AstraZeneca, trombosi dopo il vaccino: cosa cambia per la seconda dose

L'Aifa ha chiarito cosa fare riguardo al richiamo con il Vaxzevria in caso di sindrome trombotica trombocitopenica in un paziente

L’agenzia di farmacovigilanza Aifa ha redatto una nota informativa importante, concordata con le autorità regolatorie europee, che contiene aggiornamenti che riguardano il vaccino Vaxzevria, prodotto da AstraZeneca, e le sue modalità di somministrazione. Con questo documento, indirizzato agli operatori sanitari, cambiano le linee guida per la seconda dose.

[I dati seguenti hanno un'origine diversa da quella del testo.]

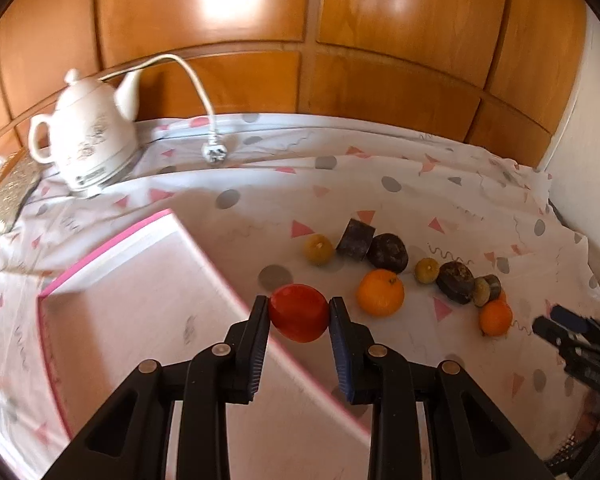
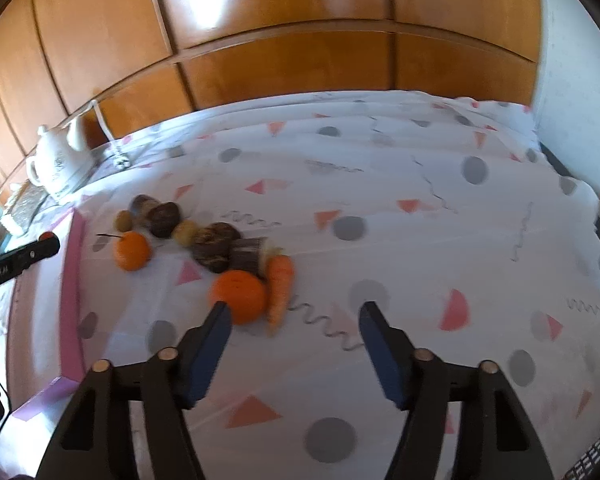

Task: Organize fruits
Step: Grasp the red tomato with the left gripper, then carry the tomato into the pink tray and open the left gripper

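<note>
Left gripper (image 1: pixel 299 314): fingers clamped on one red fruit (image 1: pixel 299 312), held above the right edge of the pink-rimmed tray (image 1: pixel 100 264). Right gripper (image 2: pixel 295 314): fingers wide apart, holding nothing, above the tablecloth (image 2: pixel 420 240). On the cloth, nearest first: two oranges (image 2: pixel 238 296) (image 2: pixel 131 251), one carrot (image 2: pixel 279 288), then a row of dark brown pieces and small yellow-green fruits, count unclear. Far left corner: one white teapot (image 1: pixel 86 140), one loose plug (image 1: pixel 215 153).
</note>
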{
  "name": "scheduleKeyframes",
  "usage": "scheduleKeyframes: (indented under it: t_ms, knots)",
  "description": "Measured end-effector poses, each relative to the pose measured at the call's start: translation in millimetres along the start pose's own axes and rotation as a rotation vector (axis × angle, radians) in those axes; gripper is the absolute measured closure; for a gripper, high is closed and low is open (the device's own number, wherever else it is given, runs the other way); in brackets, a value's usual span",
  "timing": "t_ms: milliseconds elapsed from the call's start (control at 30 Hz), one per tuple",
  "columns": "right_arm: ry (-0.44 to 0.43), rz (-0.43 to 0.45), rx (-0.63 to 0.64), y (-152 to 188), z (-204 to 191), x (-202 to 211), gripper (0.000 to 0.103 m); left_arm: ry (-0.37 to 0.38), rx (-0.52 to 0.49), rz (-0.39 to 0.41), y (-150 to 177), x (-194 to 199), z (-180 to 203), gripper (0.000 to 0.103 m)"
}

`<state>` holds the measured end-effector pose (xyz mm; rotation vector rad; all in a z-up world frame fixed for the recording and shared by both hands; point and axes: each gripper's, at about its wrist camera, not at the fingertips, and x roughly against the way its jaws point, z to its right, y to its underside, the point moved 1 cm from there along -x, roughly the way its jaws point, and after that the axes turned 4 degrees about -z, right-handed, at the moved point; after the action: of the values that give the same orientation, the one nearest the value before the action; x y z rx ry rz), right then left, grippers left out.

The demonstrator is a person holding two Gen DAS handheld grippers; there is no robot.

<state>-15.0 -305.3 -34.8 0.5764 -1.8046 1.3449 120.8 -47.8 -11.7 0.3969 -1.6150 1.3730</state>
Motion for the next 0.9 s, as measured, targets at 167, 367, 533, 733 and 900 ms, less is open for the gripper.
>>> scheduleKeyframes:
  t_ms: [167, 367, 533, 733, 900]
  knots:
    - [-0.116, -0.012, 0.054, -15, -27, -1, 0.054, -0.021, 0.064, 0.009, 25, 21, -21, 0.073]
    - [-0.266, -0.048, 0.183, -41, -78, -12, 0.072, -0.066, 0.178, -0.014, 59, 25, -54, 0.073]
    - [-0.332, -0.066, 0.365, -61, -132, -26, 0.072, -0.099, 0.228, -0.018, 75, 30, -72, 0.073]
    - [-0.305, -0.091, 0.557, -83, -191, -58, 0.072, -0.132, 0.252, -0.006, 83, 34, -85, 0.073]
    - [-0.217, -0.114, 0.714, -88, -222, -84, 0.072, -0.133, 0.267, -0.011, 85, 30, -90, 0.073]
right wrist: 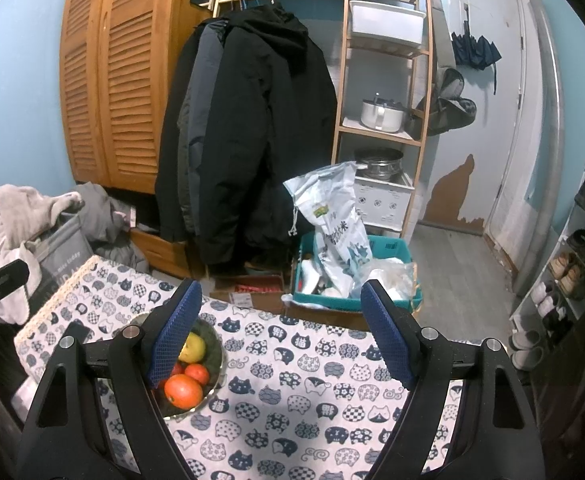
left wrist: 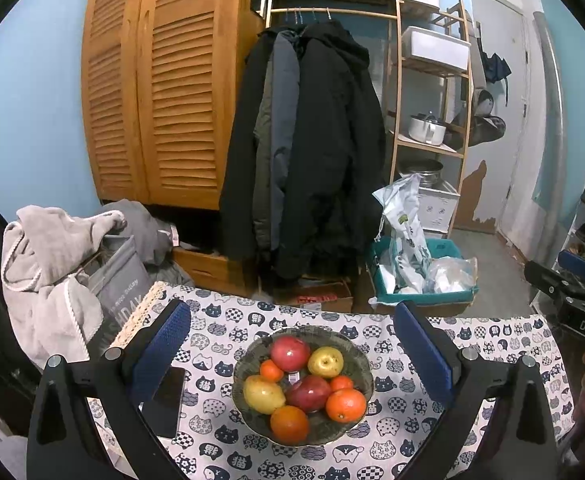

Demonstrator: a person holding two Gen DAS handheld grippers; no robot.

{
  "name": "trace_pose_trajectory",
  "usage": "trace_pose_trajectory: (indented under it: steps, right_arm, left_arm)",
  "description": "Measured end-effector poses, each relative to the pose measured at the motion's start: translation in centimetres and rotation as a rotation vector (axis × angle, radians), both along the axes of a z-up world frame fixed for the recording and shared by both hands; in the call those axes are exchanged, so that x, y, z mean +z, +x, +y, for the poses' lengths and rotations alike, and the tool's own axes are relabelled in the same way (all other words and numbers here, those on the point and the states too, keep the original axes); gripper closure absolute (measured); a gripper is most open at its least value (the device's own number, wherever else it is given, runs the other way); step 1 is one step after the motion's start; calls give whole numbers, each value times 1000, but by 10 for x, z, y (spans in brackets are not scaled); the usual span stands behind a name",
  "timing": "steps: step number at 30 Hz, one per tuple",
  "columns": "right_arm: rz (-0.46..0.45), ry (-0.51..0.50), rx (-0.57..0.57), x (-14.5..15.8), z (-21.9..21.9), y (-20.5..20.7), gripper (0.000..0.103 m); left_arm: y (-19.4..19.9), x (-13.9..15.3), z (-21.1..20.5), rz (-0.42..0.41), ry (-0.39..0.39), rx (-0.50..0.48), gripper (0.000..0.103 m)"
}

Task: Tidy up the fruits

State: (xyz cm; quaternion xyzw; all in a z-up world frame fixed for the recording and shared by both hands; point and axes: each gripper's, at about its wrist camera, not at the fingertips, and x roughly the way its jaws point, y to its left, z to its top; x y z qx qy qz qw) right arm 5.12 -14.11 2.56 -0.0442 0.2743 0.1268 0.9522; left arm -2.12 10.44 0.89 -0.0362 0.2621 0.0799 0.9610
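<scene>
A dark patterned bowl (left wrist: 366,364) heaped with fruit sits on a table (left wrist: 492,344) draped in a cat-print cloth, low in the centre of the left wrist view. Two red apples (left wrist: 290,353), two yellow pears (left wrist: 325,361), two large oranges (left wrist: 346,405) and two small tangerines (left wrist: 271,371) fill it, touching one another. The left tool (left wrist: 292,332) hangs above the bowl with its blue-padded jaws set wide and nothing between them. A black phone (left wrist: 168,400) lies on the cloth just left of the bowl, partly behind the left jaw. In the right wrist view the bowl falls at lower left, half hidden behind one jaw, while the right tool (right wrist: 282,312) hangs over bare cloth, likewise wide and empty. Beyond the table, dark coats (left wrist: 308,140) hang on a rail beside a louvred wooden wardrobe (left wrist: 160,92), and a teal bin (right wrist: 388,246) holds a printed sack.
</scene>
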Motion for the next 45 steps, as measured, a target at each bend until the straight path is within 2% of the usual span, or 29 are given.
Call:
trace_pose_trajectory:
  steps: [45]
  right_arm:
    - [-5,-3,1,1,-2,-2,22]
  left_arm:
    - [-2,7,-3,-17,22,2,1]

AstraZeneca, trombosi dopo il vaccino: il chiarimento Aifa per il richiamo

L’Aifa specifica che il vaccino di AstraZeneca è controindicato nei soggetti che, in seguito all’inoculazione della prima dose, si sono visti diagnosticare la sindrome trombotica trombocitopenica (TTS).

Si tratta di una combinazione di trombosi e trombocitopenia, ovvero carenza di piastrine nel sangue, osservata in chi ha ricevuto il Vaxzevria.

In alcuni casi è stato osservato anche sanguinamento, e in quelli più gravi sono state rilevate trombosi arteriose o venose in siti insoliti, come nei seni venosi cerebrali, nell’addome e nei siti degli organi splancnici.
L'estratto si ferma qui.